The director of “Saint Frances” returns with an intense and disturbing thriller
Few filmmakers can boast a 99% Fresh rating on Rotten Tomatoes for their small-scale debut, as Alex Thompson earned with “Saint Frances” in 2019. Fewer still follow up with an even more second act. strong.
Thompson co-wrote “Rounding” with her doctor brother Christopher, and their psychological panic is almost visionary in intensity. He’s described this film as inspired by the B-movie thrillers he watched on TV as a kid, but that drastically understates its enduring power.
Indeed, the B-movie moments – ominous threats, demons manifesting – are the low points of an otherwise tense and terrifying emotional nightmare.
Namir Smallwood (“American Rust”) is outstanding as James, an ambitious medical resident who strays from the fast lane when one of his patients dies. Though his sympathetic mentor (Ed Kross, Amazon’s “Patriot”) urges him to keep going, a shocked James insists on leaving his prestigious metropolitan hospital for a rural, underfunded place called Greenville.
Greenville leader Dr. Harrison (Michael Potts, “The First Lady”) welcomes her, noting that there is “a real capacity to make an impact here.” That’s exactly what James wants to do, so it’s a surprise when he finds himself facing one hurdle after another. He is particularly concerned about his patient Helen (Sidney Flanigan, “Never Rarely Sometimes Always”), a teenager repeatedly readmitted for asthma. Helen’s labs, which look relatively normal, certainly don’t match the increasingly dramatic treatments assigned to her.
And when James learns that she is preparing for a lung transplant, he completely freaks out. Does Helen’s (Rebecca Spence, “Candyman” 2021) mother victimize her daughter, in a Munchausen case by proxy? Does Helen’s attending physician, mysteriously unavailable for consultation, mistreat her? And why is Dr. Harrison so reluctant to reconsider the current plan?
As Helen’s transplant date approaches, James finds his own health failing. He’s too obsessed with work to deal with a sprained ankle, which has deteriorated so badly that it’s become difficult to make daily rounds. He cannot sleep, making it harder to assess his own instincts whenever they are undermined or dismissed. And although he reassures his worried mother that he is fine, he is tormented by hallucinations in which he sees disturbing images.

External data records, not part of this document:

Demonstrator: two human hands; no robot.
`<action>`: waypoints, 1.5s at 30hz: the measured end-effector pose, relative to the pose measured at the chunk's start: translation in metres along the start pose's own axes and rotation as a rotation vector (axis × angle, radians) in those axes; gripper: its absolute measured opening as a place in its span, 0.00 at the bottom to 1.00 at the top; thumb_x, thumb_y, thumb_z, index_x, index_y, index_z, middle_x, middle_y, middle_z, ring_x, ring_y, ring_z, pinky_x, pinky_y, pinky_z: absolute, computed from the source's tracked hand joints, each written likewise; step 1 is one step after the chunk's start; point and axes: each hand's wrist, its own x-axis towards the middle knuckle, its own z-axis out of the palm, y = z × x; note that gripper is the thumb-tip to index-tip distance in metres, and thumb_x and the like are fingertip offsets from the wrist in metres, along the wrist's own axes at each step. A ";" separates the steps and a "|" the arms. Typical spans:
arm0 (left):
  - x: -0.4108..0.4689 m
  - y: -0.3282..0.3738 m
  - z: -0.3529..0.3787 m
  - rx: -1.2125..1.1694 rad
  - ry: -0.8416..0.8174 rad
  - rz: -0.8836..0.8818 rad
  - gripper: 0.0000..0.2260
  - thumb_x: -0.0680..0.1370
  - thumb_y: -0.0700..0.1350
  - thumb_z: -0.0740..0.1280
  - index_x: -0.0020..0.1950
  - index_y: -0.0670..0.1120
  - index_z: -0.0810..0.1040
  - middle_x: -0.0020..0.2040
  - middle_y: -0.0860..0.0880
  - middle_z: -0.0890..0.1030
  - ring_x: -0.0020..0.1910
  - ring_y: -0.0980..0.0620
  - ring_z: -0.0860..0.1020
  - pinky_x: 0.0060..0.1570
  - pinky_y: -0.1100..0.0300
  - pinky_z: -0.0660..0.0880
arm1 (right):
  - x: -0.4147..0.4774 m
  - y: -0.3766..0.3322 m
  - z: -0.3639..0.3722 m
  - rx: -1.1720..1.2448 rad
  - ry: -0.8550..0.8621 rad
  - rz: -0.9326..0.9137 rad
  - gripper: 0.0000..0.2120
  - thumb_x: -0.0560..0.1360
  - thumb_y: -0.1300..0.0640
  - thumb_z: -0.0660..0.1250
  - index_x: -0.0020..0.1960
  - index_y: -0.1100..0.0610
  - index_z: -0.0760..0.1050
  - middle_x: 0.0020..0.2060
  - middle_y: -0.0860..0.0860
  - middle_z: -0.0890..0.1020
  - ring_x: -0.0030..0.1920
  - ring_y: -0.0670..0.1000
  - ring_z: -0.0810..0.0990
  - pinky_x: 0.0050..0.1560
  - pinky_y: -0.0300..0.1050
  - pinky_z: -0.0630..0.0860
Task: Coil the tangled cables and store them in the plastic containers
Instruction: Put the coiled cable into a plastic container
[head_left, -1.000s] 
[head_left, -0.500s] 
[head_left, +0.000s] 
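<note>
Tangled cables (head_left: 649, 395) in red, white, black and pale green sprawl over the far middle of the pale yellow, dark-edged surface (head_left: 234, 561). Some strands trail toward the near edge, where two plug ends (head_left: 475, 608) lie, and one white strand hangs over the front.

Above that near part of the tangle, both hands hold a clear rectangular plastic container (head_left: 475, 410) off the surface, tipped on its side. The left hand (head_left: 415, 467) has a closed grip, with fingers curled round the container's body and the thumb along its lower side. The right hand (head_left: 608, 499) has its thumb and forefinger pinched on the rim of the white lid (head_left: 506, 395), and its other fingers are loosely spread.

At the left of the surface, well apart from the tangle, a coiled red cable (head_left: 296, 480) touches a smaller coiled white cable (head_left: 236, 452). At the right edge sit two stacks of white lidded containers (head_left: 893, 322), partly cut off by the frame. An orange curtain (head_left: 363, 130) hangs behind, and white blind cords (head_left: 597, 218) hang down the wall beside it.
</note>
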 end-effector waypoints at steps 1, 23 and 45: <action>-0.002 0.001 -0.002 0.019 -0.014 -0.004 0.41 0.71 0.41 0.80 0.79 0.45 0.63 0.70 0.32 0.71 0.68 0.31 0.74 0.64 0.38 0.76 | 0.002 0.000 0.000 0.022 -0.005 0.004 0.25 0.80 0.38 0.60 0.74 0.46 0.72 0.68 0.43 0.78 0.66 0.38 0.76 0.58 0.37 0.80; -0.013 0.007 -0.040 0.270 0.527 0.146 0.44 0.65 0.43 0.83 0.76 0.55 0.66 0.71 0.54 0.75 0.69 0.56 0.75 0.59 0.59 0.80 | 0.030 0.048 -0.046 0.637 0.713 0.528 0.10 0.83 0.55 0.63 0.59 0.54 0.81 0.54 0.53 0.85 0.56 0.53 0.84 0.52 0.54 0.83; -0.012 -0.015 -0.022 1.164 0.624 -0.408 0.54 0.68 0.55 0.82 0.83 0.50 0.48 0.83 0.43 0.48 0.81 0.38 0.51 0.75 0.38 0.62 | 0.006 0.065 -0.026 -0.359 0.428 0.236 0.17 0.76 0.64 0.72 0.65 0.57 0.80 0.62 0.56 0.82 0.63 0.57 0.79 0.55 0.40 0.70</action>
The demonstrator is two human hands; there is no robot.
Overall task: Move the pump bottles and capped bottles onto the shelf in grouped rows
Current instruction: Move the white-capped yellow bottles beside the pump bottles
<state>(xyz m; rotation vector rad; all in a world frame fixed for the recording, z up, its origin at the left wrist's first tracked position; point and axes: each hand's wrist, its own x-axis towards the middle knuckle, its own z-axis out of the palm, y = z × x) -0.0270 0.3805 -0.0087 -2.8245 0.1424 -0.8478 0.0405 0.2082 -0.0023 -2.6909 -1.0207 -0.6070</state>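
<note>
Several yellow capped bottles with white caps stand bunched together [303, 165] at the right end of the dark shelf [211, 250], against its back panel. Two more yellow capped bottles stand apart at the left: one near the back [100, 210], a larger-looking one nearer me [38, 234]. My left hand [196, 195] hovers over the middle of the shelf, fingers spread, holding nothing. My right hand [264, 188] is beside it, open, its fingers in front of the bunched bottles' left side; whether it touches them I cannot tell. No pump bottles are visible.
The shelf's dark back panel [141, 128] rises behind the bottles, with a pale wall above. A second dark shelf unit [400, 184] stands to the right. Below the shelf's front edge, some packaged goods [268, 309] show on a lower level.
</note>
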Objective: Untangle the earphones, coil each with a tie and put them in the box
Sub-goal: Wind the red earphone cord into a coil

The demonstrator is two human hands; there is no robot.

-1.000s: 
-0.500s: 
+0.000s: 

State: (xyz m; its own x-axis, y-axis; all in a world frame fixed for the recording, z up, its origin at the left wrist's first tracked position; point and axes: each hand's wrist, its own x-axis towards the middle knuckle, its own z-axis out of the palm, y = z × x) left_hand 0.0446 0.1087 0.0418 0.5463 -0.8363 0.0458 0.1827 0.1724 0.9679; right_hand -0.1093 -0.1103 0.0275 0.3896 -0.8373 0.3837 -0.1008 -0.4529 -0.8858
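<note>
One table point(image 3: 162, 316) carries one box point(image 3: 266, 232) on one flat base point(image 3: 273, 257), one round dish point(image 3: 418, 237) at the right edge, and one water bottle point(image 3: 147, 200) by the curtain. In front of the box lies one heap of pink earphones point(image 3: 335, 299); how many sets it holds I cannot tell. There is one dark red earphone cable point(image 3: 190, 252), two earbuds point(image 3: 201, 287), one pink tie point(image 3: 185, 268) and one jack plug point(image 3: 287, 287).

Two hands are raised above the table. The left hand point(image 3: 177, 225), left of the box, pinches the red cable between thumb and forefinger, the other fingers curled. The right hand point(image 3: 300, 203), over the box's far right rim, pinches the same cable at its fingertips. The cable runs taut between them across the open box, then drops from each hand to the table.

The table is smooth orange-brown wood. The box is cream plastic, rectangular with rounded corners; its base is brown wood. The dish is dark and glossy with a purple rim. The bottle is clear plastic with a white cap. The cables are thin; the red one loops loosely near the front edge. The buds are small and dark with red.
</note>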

The Thompsons’ father, also a doctor, served as a consultant on the film, and as a result, James is surrounded, often disconcertingly, by a meticulously detailed world. Flanigan, who earned accolades for her 2020 acting debut, doesn’t have enough to do as the ailing Helen. But the constant undercurrent of vaguely unsettling hospitable sounds inside and outside her room is as impactful as Quinn Tsan and Macie Stewart’s thoughtful, responsive score. And there’s a whole community embedded in the slightly tense banter between the perpetually exhausted medical staff; many of the cast and crew are “Saint Frances” alumni, including costars Kelly O’Sullivan, Charin Alvarez, Hanna Dworkin and Max Lipchitz.
Cinematographer Nate Hurtsellers (himself a “Saint Frances” vet) films James in judiciously dim light or stifling darkness, his life a waking fear he is still trying to escape. The film even begins with a reference to the dream state of enkoimesis, in which ancient Greek physicians were visited by a god who inspired exorcism-like treatments. But this brooding introduction, like the intermittent flashes of religious or paranormal iconography, is a red herring. James’ visions and memories are frightening not for their madness intimations but for their basis in reality.
Although he’s clearly going through a very personal breakdown, James’ relatability is what makes him such an effective hero. His sincere desire to help his patients is continually blocked by bureaucratic impassivity; his power as a doctor is no match for the helplessness of an individual desperately trying to move a brick wall.
Smallwood and the Thompsons take that sense of vulnerability even further, with James also replacing helpless patients. An inevitable aspect of illness is the realization that one’s fate is, to some extent, out of one’s hands. Everyone in a hospital bed depends on the compassion, skill, and even guesswork of others. For some, it is a comfort. For others, it’s a truly terrifying place, both physically and mentally.
James embodies the all-too-valid horror of life that relentlessly spirals out of one person’s control. “Rounding” doesn’t always work like a traditional thriller, but that’s only because its ambitions are larger than its structure. Thanks to Smallwood’s beautifully modulated performance and the equally insightful vision of the Thompson brothers, it’s a deeply unsettling experience nonetheless.
“Rounding” makes its world premiere at the 2022 Tribeca Film Festival.